## Task instructions
In the data beneath this task, how many lines contain "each"? Answer with the number only.
··· Data
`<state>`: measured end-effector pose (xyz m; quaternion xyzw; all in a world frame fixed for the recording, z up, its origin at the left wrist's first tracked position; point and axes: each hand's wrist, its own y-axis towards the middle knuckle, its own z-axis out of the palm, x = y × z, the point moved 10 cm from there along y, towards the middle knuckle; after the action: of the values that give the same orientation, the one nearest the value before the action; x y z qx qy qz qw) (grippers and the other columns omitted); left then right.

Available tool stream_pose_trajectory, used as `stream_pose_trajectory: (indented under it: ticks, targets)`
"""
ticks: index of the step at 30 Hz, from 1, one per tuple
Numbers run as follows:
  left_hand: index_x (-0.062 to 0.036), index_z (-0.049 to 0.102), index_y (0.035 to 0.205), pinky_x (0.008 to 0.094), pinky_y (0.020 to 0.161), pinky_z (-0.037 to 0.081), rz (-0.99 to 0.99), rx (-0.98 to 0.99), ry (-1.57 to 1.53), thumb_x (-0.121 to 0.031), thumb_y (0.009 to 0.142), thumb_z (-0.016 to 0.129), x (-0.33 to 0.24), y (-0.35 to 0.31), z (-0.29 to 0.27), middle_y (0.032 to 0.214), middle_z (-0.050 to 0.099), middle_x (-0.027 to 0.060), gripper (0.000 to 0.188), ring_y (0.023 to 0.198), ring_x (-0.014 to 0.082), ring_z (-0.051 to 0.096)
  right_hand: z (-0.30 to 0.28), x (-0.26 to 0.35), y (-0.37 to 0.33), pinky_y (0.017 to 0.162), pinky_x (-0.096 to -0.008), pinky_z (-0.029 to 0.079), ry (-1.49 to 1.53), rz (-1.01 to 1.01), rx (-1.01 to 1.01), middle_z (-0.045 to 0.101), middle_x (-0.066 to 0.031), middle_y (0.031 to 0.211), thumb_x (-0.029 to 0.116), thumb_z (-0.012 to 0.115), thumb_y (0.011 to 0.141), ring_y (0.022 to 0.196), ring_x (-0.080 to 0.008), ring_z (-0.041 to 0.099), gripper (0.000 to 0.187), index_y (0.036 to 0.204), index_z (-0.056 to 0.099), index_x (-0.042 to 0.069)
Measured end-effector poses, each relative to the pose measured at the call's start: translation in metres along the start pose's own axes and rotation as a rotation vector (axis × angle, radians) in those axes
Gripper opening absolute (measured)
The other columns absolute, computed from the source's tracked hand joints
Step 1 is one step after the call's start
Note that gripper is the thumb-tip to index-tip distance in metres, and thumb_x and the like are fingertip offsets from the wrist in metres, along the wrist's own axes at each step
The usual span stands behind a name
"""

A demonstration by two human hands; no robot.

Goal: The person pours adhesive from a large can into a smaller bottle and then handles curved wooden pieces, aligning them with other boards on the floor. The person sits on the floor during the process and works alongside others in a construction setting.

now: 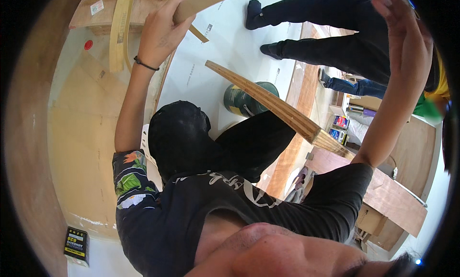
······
## Exercise result
3